Ma la definizione di terapia genica (lett. curare con il materiale genetico) include anche un’altra possibilità: quella intervenire sui geni della cellula che funzionano, invece di inserirli da fuori.  Se uno ci pensa, è il caso che si presenta più spesso: nella macchina rotta è più probabile che si debba modificare, mettere le mani nel motore o nella carrozzeria, piuttosto che aggiungere, magari cambiando una marmitta che si è persa in giro. Per le malattie è lo stesso: nella trasformazione tumorale, ad esempio, sono quasi sempre implicati  geni che funzionano male o funzionano troppo (gain of function, in termini tecnici) mentre  i loss of function, quelli che smettono di funzionare, per quanto importanti,  sono una minoranza o l’eccezione. E comunque, se si vuole   prendere davvero il comando di una cellula e fargli fare quello che vogliamo, piuttosto che aggiungere geni da fuori  sarebbe meglio imparare a modificare quelli che già si trovano dentro e già fanno il loro sporco lavoro.  I genetisti descrivono questa opzione con una metafora più letteraria, o se vogliamo cinematografica, e parlano di  gene editing.

Purtroppo l’editing è stato sempre il tallone di Achille della terapia genica. Non si riesce a fare, è difficile. Non funziona. O almeno non funzionava fino a poco tempo fa. E qui entra in gioco la nostra Layla.

Per curare la leucemia di Layla i ricercatori hanno preso delle cellule immunitarie (di donatori) e le hanno sottoposte a gene editing  per ottenere il risultato voluto: trasformarle in cellule-killer che attaccano il tumore e che, allo stesso tempo, sono immuni alla chemioterapia e non provocano rigetto.

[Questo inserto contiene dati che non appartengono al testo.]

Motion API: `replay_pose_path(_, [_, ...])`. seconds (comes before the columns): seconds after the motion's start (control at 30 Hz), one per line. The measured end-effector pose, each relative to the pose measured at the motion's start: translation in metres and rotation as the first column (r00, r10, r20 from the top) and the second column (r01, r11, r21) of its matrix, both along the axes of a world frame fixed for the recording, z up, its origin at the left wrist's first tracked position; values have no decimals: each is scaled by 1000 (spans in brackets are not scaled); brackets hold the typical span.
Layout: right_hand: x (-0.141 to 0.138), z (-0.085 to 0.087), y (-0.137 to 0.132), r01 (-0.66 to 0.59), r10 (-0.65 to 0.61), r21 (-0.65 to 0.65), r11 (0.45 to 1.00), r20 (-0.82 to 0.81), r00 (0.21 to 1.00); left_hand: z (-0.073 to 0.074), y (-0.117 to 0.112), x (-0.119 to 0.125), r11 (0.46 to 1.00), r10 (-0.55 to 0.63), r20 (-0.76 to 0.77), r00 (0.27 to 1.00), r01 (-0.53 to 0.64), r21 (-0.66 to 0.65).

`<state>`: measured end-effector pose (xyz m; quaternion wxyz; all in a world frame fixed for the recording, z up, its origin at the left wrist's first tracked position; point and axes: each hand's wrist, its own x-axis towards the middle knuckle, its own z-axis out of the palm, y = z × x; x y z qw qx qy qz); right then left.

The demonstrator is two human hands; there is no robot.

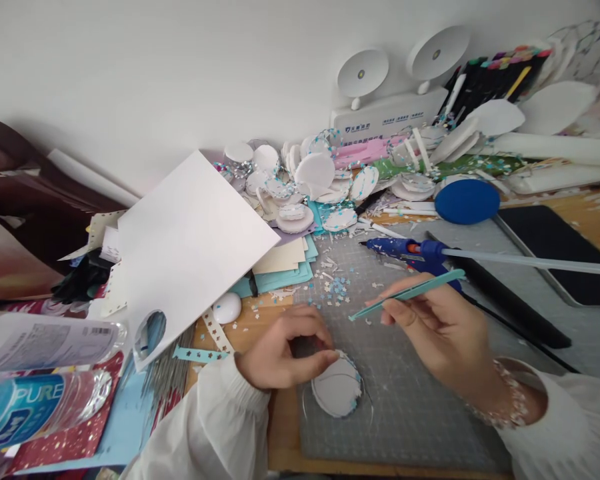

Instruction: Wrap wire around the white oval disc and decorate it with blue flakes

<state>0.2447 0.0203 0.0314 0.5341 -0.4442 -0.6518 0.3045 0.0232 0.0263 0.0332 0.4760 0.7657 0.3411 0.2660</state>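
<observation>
My right hand point(430, 327) pinches a pair of teal tweezers point(415, 288), whose tips point left above the grey cutting mat point(405, 427). Something tiny seems to sit at the tips, too small to be sure of. Thumb and fingers of my left hand point(293, 347) close on the upper edge of a white disc point(336, 390). Bits of blue and white trim line the disc's rim, and thin clear strands curl beside it. Small blue and white paper flowers point(337, 288) lie scattered on the mat beyond both hands.
A blue glue gun point(405, 250) with a long clear stick lies behind my right hand, near a phone point(565, 250) and a blue round lid point(467, 200). White discs point(315, 172) pile up along the wall. A white board point(195, 247) and a water bottle point(40, 407) stand left.
</observation>
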Motion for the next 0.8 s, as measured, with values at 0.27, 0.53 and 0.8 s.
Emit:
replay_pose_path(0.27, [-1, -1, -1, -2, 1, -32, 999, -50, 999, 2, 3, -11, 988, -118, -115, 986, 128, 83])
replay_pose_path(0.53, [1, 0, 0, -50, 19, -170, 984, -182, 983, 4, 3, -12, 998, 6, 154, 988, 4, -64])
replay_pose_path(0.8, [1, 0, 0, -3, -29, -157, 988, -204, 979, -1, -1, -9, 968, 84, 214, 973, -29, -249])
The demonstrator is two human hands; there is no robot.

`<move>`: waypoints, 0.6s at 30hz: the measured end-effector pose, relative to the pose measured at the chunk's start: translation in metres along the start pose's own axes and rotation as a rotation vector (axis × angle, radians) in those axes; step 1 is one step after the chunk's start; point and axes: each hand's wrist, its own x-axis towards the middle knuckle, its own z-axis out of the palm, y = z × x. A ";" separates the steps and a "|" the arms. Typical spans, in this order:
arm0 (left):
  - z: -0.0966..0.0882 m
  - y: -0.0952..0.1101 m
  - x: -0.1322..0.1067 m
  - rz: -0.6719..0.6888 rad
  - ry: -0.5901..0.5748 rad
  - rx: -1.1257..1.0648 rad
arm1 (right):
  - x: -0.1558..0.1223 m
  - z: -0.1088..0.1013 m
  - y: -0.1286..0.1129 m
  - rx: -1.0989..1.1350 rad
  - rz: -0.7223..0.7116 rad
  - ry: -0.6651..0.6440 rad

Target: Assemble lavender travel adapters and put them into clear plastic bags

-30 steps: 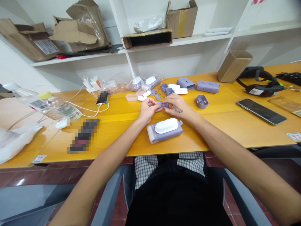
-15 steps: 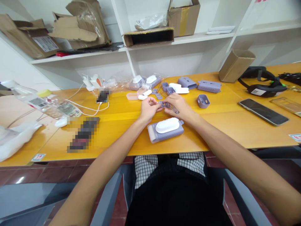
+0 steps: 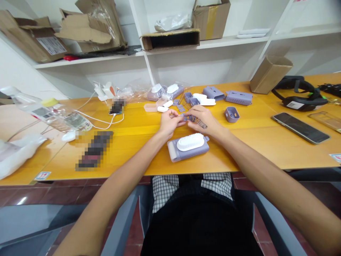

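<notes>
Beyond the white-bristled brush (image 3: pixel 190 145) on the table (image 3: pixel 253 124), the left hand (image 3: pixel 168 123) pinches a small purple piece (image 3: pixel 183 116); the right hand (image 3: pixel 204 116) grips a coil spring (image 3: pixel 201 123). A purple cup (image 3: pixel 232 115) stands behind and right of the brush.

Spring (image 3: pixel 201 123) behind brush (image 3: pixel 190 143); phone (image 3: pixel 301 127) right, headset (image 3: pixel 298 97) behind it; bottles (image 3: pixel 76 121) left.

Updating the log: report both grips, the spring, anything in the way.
Left grip: pinching small purple piece. Right grip: on coil spring, one end sticking out. Brush on table, nearer the body, apart from both grips.
</notes>
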 end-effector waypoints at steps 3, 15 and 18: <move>0.000 0.002 -0.001 -0.050 0.024 0.000 | 0.000 0.001 0.003 0.029 -0.026 -0.001; 0.001 0.009 -0.005 -0.152 0.026 0.049 | -0.005 0.000 0.015 0.073 -0.077 -0.051; 0.000 0.009 -0.005 -0.147 0.017 0.053 | -0.007 0.002 0.017 0.076 -0.061 -0.042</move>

Il sistema usato è ingegnoso e un po’ lungo da spiegare qui, ma la novità è nell’approccio:  se i risultati visti per Layla saranno confermati (un solo caso è incoraggiante ma non fa statistica) sarà forse  il primo successo clinico di terapia genica che non si limita ad aggiungere geni, ma mette le mani nel motore del DNA praticando il gene editing. Se funziona, sarà anche una terapia  facilmente applicabile altri pazienti come Layla, dato che le cellule-killer non provocano reazione immunitaria.

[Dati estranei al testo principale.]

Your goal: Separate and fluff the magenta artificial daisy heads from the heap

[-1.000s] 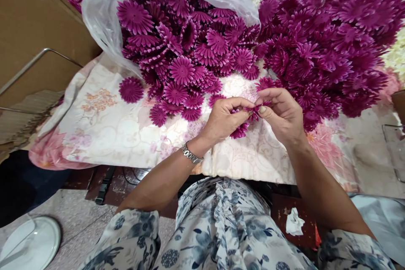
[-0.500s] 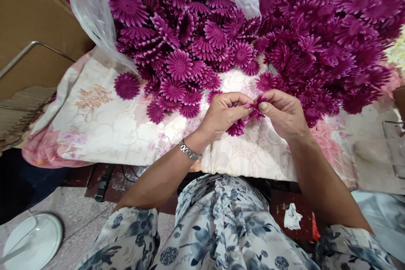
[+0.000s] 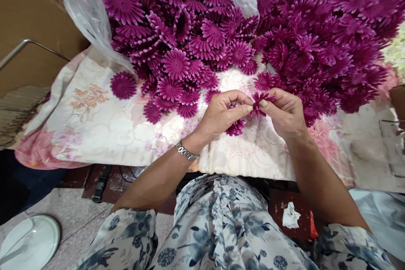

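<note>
A small magenta artificial flower head [image 3: 258, 100] is held up between my two hands, above the cloth. My right hand [image 3: 284, 114] pinches it between thumb and index finger. My left hand [image 3: 221, 114], with a metal watch strap on its wrist, has thumb and index finger closed at the flower's left edge; what exactly lies between those fingertips is hidden. Just below the left fingers, another magenta flower head [image 3: 236, 128] rests on the floral cloth [image 3: 126, 135], partly covered by the hand.
A clear plastic bag [image 3: 85, 21] spills many flat magenta flower heads [image 3: 176, 64] on the table. At the right stands a big pile of fuller magenta flowers [image 3: 329, 46]. One flower head [image 3: 123, 85] lies apart at left. A cardboard box [image 3: 34, 17] borders the left side.
The flower head between my fingers has turned slightly and its petals show more spread. My hands stay in nearly the same place; the whole view has shifted a little.
</note>
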`<move>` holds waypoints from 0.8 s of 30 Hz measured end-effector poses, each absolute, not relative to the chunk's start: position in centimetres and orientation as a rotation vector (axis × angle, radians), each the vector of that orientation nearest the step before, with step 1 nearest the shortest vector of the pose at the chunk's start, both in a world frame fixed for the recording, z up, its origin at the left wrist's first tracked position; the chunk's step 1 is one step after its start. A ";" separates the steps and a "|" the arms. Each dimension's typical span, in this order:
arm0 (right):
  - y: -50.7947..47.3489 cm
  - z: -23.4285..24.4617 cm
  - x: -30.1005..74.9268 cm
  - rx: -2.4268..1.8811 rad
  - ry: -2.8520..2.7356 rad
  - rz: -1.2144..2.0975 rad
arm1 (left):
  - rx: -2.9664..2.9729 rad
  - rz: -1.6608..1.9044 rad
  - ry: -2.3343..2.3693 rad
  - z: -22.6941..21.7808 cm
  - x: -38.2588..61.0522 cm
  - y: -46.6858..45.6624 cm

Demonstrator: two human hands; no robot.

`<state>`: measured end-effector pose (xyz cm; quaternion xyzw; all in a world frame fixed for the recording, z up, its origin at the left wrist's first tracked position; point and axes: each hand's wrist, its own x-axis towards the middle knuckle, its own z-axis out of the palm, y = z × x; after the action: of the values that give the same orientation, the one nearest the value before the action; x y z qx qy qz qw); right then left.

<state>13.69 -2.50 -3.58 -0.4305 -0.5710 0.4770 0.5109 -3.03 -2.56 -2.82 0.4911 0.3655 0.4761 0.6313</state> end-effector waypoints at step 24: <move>-2.7 -3.3 13.8 -1.116 -1.511 0.945 | 1.107 1.017 0.875 -2.8 -2.9 -2.5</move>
<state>13.77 -2.67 -3.30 -0.4606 -0.6237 0.3903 0.4965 -2.91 -2.52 -2.85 0.4863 0.3843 0.4469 0.6451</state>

Il gene editing è un cambio di prospettiva straordinario che fino a poco tempo fa sembrava lontano.  Layla sta bene ma per parlare di cura ci vogliono tempo, statistiche e molti altri casi. Soprattutto, la sua storia non è un miracolo, come si legge su Facebook e su alcuni articoli più o meno informati. E’ invece l’evoluzione naturale della terapia genica,  una scienza giovane e dagli esordi difficili, frutto di decenni di investimenti e ricerca di base.  I miracoli, per favore, lasciamoli a chi ci crede.